═════ MATERIAL PROVIDED
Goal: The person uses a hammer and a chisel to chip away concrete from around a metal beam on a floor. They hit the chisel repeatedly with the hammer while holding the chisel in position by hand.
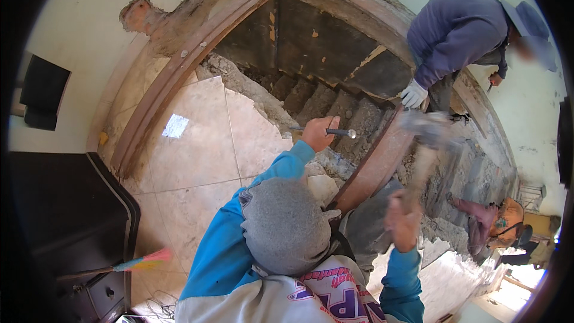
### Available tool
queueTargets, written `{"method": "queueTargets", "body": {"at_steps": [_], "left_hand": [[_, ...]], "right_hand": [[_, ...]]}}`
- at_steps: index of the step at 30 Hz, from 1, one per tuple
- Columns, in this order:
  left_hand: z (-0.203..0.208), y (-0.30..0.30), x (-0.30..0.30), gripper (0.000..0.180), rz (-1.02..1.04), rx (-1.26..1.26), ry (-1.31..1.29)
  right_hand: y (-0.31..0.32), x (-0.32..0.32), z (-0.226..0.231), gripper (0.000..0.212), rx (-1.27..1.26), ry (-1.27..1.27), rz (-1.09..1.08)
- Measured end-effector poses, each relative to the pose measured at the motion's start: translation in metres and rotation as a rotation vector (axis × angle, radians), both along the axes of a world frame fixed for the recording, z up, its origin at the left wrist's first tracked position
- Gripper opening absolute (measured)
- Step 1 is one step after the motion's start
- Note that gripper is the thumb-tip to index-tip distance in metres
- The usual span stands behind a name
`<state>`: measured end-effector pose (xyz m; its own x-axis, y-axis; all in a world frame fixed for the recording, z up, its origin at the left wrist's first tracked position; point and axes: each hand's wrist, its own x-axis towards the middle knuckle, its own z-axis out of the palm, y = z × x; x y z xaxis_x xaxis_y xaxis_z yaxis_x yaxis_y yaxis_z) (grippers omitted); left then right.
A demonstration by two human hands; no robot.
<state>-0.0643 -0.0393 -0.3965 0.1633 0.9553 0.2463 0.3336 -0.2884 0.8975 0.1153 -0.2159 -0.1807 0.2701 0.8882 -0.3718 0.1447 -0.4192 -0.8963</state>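
Note:
Neither of my own hands shows. Close in front of me, seen from behind, crouches a person in a grey cap (pixel 287 221) and blue sleeves. That person's left hand (pixel 317 134) grips a dark metal chisel (pixel 341 132), its round end pointing right. Their right hand (pixel 403 221) holds a hammer by its wooden handle (pixel 423 170); the hammer head (pixel 426 122) is blurred by motion. Beyond it, a bent-over person in a purple top (pixel 457 30) rests a white-gloved hand (pixel 413 94) at the far end of a reddish-brown beam (pixel 376 161).
Broken-edged floor tiles (pixel 191 167) border an opening with rough steps (pixel 323 104). A wooden arch (pixel 173 78) curves around it. At left stand a black cabinet (pixel 78 203) and a colourful broom (pixel 143 261). Another person (pixel 505 224) is at far right, near rubble (pixel 472 167).

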Motion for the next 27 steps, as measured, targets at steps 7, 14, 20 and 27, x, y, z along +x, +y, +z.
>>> {"method": "queueTargets", "body": {"at_steps": [7,14,20,27], "left_hand": [[0.002,0.007,0.002,0.040,0.023,-0.033,-0.013],[-0.003,0.019,0.010,0.040,0.074,0.113,-0.021],[-0.001,0.004,0.004,0.040,0.009,-0.005,-0.020],[0.001,0.006,0.011,0.038,0.030,0.022,-0.058]], "right_hand": [[0.036,0.001,0.046,0.023,1.099,0.203,-0.014],[-0.010,-0.021,-0.051,0.022,-0.152,-0.152,0.261],[-0.014,0.013,0.021,0.020,0.239,-0.058,-0.090],[0.006,0.010,-0.015,0.027,0.873,-0.338,0.199]]}}
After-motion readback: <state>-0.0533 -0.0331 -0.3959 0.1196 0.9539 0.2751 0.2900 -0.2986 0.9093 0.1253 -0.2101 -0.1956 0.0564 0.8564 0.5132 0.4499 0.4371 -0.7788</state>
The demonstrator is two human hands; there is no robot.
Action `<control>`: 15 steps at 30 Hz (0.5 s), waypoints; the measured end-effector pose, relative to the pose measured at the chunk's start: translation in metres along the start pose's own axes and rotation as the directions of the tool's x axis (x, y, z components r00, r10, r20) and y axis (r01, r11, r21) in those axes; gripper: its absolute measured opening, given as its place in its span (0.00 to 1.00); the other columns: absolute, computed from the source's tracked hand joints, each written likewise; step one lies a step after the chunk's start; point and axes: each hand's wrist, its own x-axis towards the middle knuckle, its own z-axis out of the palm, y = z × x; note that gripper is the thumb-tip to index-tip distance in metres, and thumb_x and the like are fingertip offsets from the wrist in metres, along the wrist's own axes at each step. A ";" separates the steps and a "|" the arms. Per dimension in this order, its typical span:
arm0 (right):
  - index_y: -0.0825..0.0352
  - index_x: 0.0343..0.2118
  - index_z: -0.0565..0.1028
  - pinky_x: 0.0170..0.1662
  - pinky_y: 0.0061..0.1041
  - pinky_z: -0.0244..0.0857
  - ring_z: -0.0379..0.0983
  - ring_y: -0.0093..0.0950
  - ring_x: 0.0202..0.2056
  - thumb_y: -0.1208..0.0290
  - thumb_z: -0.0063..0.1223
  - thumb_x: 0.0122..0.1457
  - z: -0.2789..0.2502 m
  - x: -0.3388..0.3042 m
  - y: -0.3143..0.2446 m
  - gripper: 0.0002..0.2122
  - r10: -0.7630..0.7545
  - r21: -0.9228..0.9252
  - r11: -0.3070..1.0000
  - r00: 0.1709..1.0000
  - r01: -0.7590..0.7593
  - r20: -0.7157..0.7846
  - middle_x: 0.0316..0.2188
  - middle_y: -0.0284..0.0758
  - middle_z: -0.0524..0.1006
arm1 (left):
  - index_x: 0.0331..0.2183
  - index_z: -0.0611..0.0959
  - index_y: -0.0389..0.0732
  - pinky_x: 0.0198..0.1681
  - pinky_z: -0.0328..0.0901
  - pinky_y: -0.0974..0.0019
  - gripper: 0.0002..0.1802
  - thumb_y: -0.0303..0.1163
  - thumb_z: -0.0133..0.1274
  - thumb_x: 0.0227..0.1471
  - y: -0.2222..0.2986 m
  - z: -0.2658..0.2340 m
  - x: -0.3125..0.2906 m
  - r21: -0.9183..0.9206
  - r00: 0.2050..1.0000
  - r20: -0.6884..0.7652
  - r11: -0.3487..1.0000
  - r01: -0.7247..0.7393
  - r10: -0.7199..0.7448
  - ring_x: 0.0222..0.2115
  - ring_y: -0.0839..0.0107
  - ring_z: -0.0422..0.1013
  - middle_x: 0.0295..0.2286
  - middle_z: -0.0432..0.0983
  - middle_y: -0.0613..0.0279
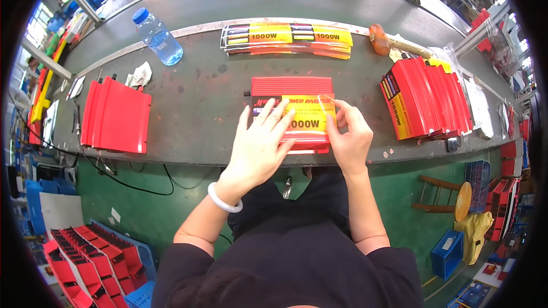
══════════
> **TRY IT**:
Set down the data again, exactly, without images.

> **ANSWER BOX**:
Goal: The person uses a hammer and a chisel to chip away concrete from around a metal beam on a floor. They hit the chisel repeatedly with the hammer while holding the chisel in position by hand.
### Available tool
queueTargets, written `{"method": "queueTargets", "body": {"at_steps": [_], "left_hand": [[_, ...]], "right_hand": [[_, ...]]}}`
- at_steps: index of the step at 30 Hz, from 1, one per tuple
- Columns, in this order:
  left_hand: z (-0.203..0.208), y (-0.30..0.30), x (-0.30..0.30), gripper (0.000..0.180), rz (-1.02..1.04), rx (-1.26..1.26), ry (-1.31..1.29)
  right_hand: y (-0.31..0.32), x (-0.32..0.32), z (-0.226..0.231), gripper (0.000..0.212), rx (-1.27..1.26), ry (-1.27..1.27), rz (-1.09..1.08)
- Measured end-effector poses, each relative to the pose measured at the motion's start: translation in metres and rotation as a rotation vector (axis × angle, radians), both along the axes of a world frame fixed for the recording, z up, its origin at the left wrist's first tracked position
- Gripper opening absolute (measured)
- Step 1 is one step after the motion's start
- Note that gripper is the thumb-tip to index-tip distance in metres
- The usual span stands behind a name
`<state>`: measured end-effector pose (xyz m; its own x-axis, y-axis; all in a world frame fixed for the recording, z up, its origin at the left wrist's first tracked position; point and axes: each hand's wrist, its own x-axis towards the middle knuckle, its own z-axis out of the palm, y = z × x; x y z xaxis_x xaxis_y xaxis_z yaxis_x yaxis_y yaxis_z) (grippers omitted); left then right.
A demonstration by two human hands; no robot.
<state>-0.0643 -0.0393 -0.3965 0.1633 0.9553 0.2463 0.3336 -0.2884 0.8975 0.1153 -0.2159 -0.1807 0.2701 0.8882 -0.3718 0.1447 -0.4192 -0.8963</state>
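Note:
Neither of my own hands shows. Close in front of me, seen from behind, crouches a person in a grey cap (pixel 287 221) and blue sleeves. That person's left hand (pixel 317 134) grips a dark metal chisel (pixel 341 132), its round end pointing right. Their right hand (pixel 403 221) holds a hammer by its wooden handle (pixel 423 170); the hammer head (pixel 426 122) is blurred by motion. Beyond it, a bent-over person in a purple top (pixel 457 30) rests a white-gloved hand (pixel 413 94) at the far end of a reddish-brown beam (pixel 376 161).
Broken-edged floor tiles (pixel 191 167) border an opening with rough steps (pixel 323 104). A wooden arch (pixel 173 78) curves around it. At left stand a black cabinet (pixel 78 203) and a colourful broom (pixel 143 261). Another person (pixel 505 224) is at far right, near rubble (pixel 472 167).
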
Motion for the next 27 steps, as measured, targets at steps 7, 14, 20 and 27, x, y, z along +x, +y, +z.
>>> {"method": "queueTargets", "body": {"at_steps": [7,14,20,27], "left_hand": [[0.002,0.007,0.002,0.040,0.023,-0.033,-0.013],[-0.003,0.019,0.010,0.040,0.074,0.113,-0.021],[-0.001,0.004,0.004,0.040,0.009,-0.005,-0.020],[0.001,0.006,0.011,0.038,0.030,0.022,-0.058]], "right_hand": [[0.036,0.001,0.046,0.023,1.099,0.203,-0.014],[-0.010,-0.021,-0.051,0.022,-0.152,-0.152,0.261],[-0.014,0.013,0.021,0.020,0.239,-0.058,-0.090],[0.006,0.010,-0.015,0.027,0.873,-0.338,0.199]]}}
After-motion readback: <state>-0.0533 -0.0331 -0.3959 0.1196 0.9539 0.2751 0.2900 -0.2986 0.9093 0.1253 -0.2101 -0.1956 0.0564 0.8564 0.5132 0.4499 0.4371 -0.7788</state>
The demonstrator is two human hands; there is no robot.
Action `<control>`: 15 steps at 30 Hz (0.5 s), waypoints; the measured end-effector pose, relative to the pose measured at the chunk's start: translation in metres along the start pose's own axes and rotation as the directions of the tool's x axis (x, y, z components r00, r10, r20) and y axis (r01, r11, r21) in those axes; gripper: its absolute measured opening, given as its place in its span (0.00 to 1.00); the other columns: absolute, computed from the source's tracked hand joints, each written likewise; step one lies a step after the chunk's start; point and axes: each hand's wrist, its own x-axis towards the middle knuckle, its own z-axis out of the palm, y = z × x; note that gripper is the thumb-tip to index-tip distance in metres, and thumb_x and the like are fingertip offsets from the wrist in metres, along the wrist's own axes at each step. A ";" separates the steps and a "|" the arms. Per dimension in this order, its typical span:
arm0 (right):
  - index_y: -0.0825..0.0352
  - index_x: 0.0343..0.2118
  - index_z: -0.0565..0.1028
  - pinky_x: 0.0170..0.1662
  - pinky_y: 0.0061..0.1041
  - pinky_z: -0.0244..0.0857
  - ring_z: -0.0379..0.0983
  - ring_y: -0.0093..0.0950
  - ring_x: 0.0202..0.2056
  - thumb_y: -0.1208..0.0290
  - thumb_z: -0.0063..0.1223
  - thumb_x: 0.0122..0.1457
  - z: -0.2789..0.2502 m
  - x: -0.3388..0.3042 m
  - y: -0.3143..0.2446 m
  - gripper: 0.0002..0.2122
  - r10: -0.7630..0.7545
  - r21: -0.9228..0.9252
  - r11: -0.3070..1.0000
  - r00: 0.1709..1.0000
  - r01: -0.7590..0.7593
  - r20: -0.7157..0.7846
  - middle_x: 0.0316..0.2188
  - middle_y: -0.0284..0.0758
  - middle_z: -0.0524..0.1006
arm1 (left):
  - index_x: 0.0331..0.2183
  - index_z: -0.0611..0.0959
  - index_y: -0.0389..0.0732
  - pinky_x: 0.0198..0.1681
  - pinky_z: -0.0328..0.0901
  - pinky_y: -0.0974..0.0019
  - gripper: 0.0002..0.1802
  - thumb_y: -0.0303..0.1163
  - thumb_z: -0.0133..0.1274
  - thumb_x: 0.0227..0.1471
  - y: -0.2222..0.2986 m
  - z: -0.2658..0.2340 m
  - x: -0.3125..0.2906 m
  - r21: -0.9183..0.9206
  - r00: 0.2050..1.0000
  - r20: -0.6884..0.7652
  - r11: -0.3487..1.0000
  - r01: -0.7247..0.7393
  - r10: -0.7199..0.7448
  - ring_x: 0.0222..0.2115
  - ring_y: -0.0839..0.0107
  - ring_z: -0.0422..0.1013
  - middle_x: 0.0295..0.2286
  - middle_z: -0.0432..0.0983
  - middle_y: -0.0613..0.0279

No further output is required for this answer.